OREANDA-NEWS. The change of outlook for Italy's banks to stable from negative is underpinned by expectations of a modest domestic economic recovery, accompanied by lending growth, moderate profitability and improved internal capital generation capacity, says Fitch Ratings. Italy exited a deep, protracted recession in 2015 and we expect a weak recovery, with GDP to grow by 1.1% in 2016. Italy's current GDP is at its 2000 level.

Lending to the private sector stopped contracting by mid-2015 and we expect a modest net lending recovery in 2016, with residential mortgage lending and consumer financing leading the way. Prospects are more muted for SME and corporate lending, where loan demand for financing long-term investments is still weak. Loan books are weighed down by a large stock of impaired loans, representing 16% of sector gross loans at end-June 2015. This represents a key vulnerability for Italian banks, and repairing balance sheets will take a long time.

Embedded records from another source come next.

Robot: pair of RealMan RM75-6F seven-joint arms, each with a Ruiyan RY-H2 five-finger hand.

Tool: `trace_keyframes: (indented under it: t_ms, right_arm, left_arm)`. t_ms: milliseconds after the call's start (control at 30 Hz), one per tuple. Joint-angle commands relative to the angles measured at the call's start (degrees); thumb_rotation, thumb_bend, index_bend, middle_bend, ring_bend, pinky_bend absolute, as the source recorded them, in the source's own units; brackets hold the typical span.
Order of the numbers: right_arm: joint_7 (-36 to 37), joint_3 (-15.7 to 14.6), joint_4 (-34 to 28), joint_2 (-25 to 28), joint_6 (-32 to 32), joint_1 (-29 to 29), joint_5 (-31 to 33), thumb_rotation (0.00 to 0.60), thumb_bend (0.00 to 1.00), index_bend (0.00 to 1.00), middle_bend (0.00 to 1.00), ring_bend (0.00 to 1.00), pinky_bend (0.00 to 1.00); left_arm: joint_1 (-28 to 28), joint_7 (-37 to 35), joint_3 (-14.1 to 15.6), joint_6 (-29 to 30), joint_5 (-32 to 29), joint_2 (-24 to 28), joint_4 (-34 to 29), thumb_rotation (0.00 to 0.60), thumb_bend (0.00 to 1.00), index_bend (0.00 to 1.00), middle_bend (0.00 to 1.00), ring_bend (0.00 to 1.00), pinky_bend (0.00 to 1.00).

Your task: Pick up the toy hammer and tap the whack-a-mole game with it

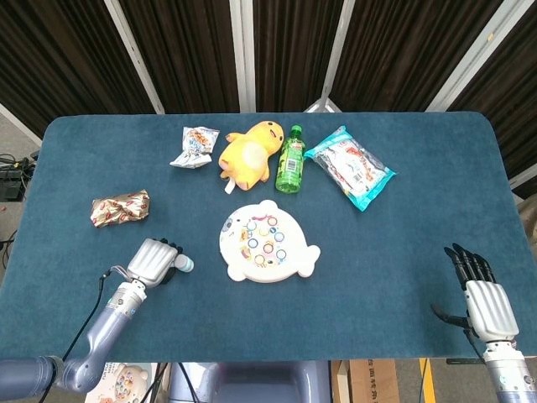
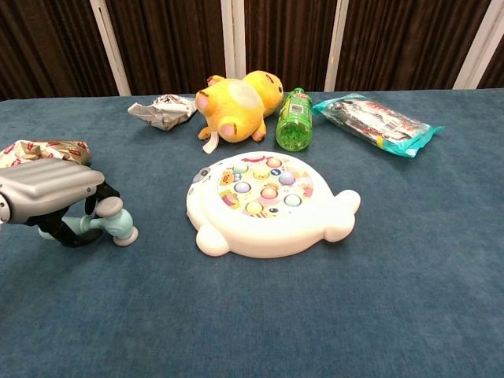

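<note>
My left hand point(image 1: 153, 261) point(image 2: 50, 197) grips the pale blue toy hammer point(image 2: 109, 222), whose head point(image 1: 184, 265) pokes out to the right of the fingers, low over the cloth. The white whack-a-mole game point(image 1: 265, 243) point(image 2: 264, 205), with coloured buttons on top, lies at the table's middle, a short gap right of the hammer head. My right hand point(image 1: 484, 295) rests near the front right corner with fingers spread and nothing in it, seen only in the head view.
Along the back lie a crumpled silver wrapper point(image 1: 194, 148), a yellow plush duck point(image 1: 249, 152), a green bottle point(image 1: 290, 159) and a blue snack bag point(image 1: 350, 166). A shiny red-patterned packet point(image 1: 120, 207) sits behind my left hand on the blue table point(image 1: 394, 252).
</note>
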Motion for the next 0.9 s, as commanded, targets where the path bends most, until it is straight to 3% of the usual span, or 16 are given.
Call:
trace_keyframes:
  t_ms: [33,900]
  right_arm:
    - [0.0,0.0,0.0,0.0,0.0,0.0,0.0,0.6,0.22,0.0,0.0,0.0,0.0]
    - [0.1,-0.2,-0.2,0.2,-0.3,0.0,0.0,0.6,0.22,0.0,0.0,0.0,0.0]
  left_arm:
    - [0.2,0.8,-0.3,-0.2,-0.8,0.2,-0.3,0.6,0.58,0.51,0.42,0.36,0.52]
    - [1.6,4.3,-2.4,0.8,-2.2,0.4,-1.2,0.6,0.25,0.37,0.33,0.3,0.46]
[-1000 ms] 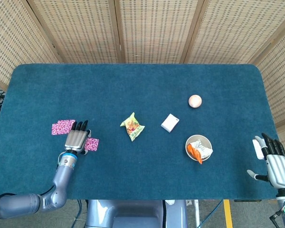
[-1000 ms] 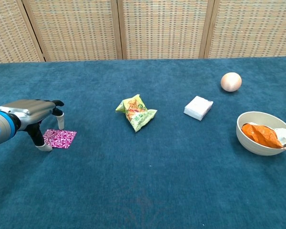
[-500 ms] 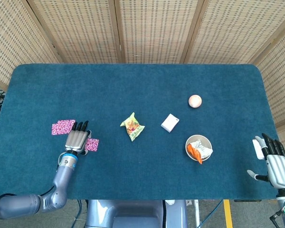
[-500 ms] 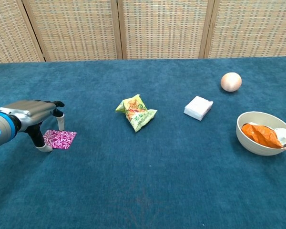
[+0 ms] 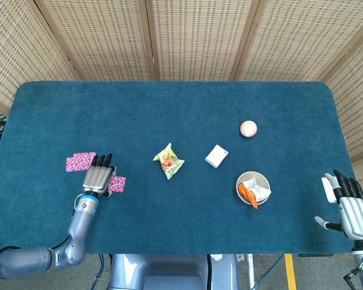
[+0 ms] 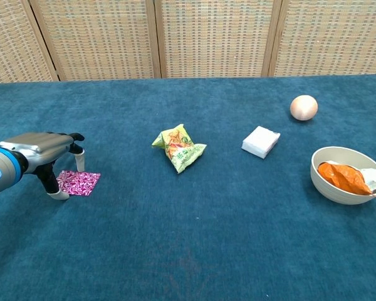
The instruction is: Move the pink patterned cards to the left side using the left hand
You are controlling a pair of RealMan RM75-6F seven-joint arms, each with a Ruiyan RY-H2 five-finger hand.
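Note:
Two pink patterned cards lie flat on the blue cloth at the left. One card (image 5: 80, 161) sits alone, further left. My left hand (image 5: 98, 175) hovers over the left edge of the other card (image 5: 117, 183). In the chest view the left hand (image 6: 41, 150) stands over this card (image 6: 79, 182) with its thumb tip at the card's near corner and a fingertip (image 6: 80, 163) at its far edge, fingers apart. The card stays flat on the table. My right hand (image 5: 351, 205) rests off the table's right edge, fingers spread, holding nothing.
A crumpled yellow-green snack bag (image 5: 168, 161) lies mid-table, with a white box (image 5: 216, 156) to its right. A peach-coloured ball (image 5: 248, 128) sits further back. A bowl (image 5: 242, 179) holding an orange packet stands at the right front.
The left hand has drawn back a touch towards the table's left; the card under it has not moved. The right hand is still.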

Positively, additions to the stockpile of watch-list loans are growing more slowly and impaired loan ratios at some large banks are no longer rising, helped by improving recoveries, disposals and, in some cases, modest growth in the loan book. Banks are adopting a focused, standardised approach to the management of impaired exposures and certain bankruptcy and foreclosure reforms may speed up recoveries and workouts.

Fitch's 2016 base case is that net interest income should benefit from slightly higher lending volumes, a shift towards more profitable lending, development of fee-earning activities and low funding costs. In the medium term, implementation of the EU's Bank Recovery and Resolution Directive in Italy may contribute to an increase in funding costs because Italy plans to make all deposits preferred to senior debt and counterparty liabilities in resolution, but this will come into effect only in 2019.

The liquidity profile of Italian banks is much improved, held up by a larger proportion of liquid assets, primarily government securities, on the balance sheet. We expect this to continue because it will take time to build up loan books. Italian banks' 2016 funding plans should remain in line with those completed in 2015, with a preference for cheaper, secured, primarily covered bonds, issuances. Regulatory requirements on loss absorption capacity might force some changes in funding structures, with additional issuance of subordinated and additional Tier 1 instruments. To date, only UniCredit and Intesa Sanpaolo have issued this type of debt.